§ **What you need to do**
Exactly as they appear below, repeat the lines from the one with "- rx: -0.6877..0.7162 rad" through the one with "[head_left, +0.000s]". Drop every picture.

§ **Information shown**
§ §

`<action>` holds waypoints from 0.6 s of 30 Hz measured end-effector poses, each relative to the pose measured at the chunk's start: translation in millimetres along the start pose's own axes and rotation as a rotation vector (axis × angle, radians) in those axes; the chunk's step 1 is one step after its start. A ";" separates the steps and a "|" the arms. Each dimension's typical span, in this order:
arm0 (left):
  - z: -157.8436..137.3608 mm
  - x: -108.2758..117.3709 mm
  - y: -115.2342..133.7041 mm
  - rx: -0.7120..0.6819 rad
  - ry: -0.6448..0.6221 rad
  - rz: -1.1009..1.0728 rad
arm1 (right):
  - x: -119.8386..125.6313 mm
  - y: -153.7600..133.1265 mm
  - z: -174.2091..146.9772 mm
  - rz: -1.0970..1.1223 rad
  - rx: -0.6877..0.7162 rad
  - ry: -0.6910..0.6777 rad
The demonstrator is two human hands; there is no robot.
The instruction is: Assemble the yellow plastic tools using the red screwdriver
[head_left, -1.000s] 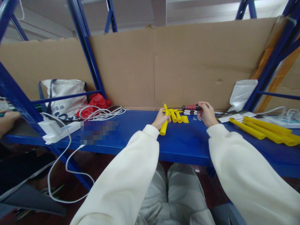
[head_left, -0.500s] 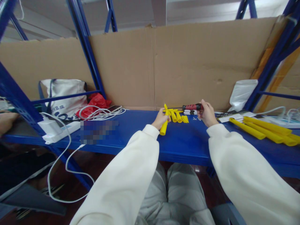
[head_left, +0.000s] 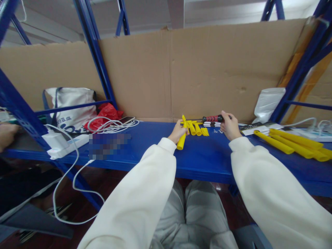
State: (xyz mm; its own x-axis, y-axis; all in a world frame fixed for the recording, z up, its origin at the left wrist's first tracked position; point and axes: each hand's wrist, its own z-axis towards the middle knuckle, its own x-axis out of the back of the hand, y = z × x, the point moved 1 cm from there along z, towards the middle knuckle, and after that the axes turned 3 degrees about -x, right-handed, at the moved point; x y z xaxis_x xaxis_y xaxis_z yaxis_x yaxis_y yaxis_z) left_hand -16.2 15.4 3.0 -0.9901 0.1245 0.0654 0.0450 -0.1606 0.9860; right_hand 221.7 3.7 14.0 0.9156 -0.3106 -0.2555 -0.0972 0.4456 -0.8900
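Observation:
My left hand [head_left: 177,131] is closed around a yellow plastic piece [head_left: 181,141] with a tube-like handle. In my right hand [head_left: 230,126] is the end of a red and black screwdriver [head_left: 212,119], held level with its shaft pointing left at the top of the yellow piece. Whether the tip sits in a screw is too small to tell. Just right of my left hand lie several small yellow parts [head_left: 198,129]. Small white bits [head_left: 218,131] are scattered near my right hand, and white-and-black strips [head_left: 211,124] lie behind the screwdriver.
Long yellow tubes [head_left: 293,143] lie on the blue shelf [head_left: 155,152] at right, beside a white plastic bag [head_left: 268,103]. To the left are a white cable [head_left: 111,125], a red bag [head_left: 110,112], a cloth bag [head_left: 72,107] and a power strip [head_left: 67,147]. Another person's hand [head_left: 9,135] is at far left.
My right hand has shifted slightly right, its fingers repositioned at the screwdriver's end, and the handle has turned or moved a little. My left hand and the yellow piece stay put.

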 end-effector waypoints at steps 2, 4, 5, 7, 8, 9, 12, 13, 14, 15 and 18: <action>-1.0 -0.1 1.0 0.002 0.001 -0.001 | -0.7 -1.5 -0.8 -0.004 -0.006 0.022; -1.9 0.1 1.9 0.004 0.011 -0.001 | -2.3 -3.2 -2.0 -0.007 -0.006 0.035; -2.1 0.2 2.3 0.004 0.017 0.000 | -3.1 -3.7 -2.5 -0.007 -0.006 0.039; -2.1 0.4 2.6 0.004 0.023 0.001 | -3.8 -3.4 -2.8 -0.007 -0.002 0.037; -1.9 0.3 2.5 0.004 0.023 0.001 | -3.6 -2.6 -2.6 -0.008 0.000 0.036; -1.7 0.3 2.4 0.003 0.021 0.001 | -3.0 -1.7 -2.1 -0.007 0.000 0.034; -1.1 0.0 1.6 0.003 0.010 0.003 | -0.7 0.5 0.2 0.003 -0.008 0.012; -0.9 -0.1 1.3 0.002 0.008 0.004 | -0.3 0.6 0.9 0.007 -0.008 0.007; -0.7 0.0 1.0 0.001 0.008 0.004 | -0.2 0.3 1.3 0.010 -0.005 0.007; -0.5 0.1 0.8 0.000 0.010 0.004 | -0.4 -0.3 1.5 0.013 -0.004 0.013; 0.1 0.5 0.1 -0.005 0.018 -0.001 | -1.6 -1.8 0.7 0.006 -0.011 0.041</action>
State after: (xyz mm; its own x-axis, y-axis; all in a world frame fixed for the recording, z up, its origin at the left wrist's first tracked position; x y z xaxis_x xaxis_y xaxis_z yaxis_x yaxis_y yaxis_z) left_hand -16.7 15.5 3.2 -0.9923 0.1074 0.0614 0.0431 -0.1652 0.9853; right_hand 220.7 4.0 16.3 0.8983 -0.3421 -0.2756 -0.1070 0.4381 -0.8925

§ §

§ **Answer box**
  - rx: -0.6877..0.7162 rad
  - ry: -0.6910..0.6777 rad
The demonstrator is two human hands; there is no robot.
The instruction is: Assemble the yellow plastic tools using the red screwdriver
[head_left, -1.000s] 
[head_left, -0.500s] 
[head_left, +0.000s] 

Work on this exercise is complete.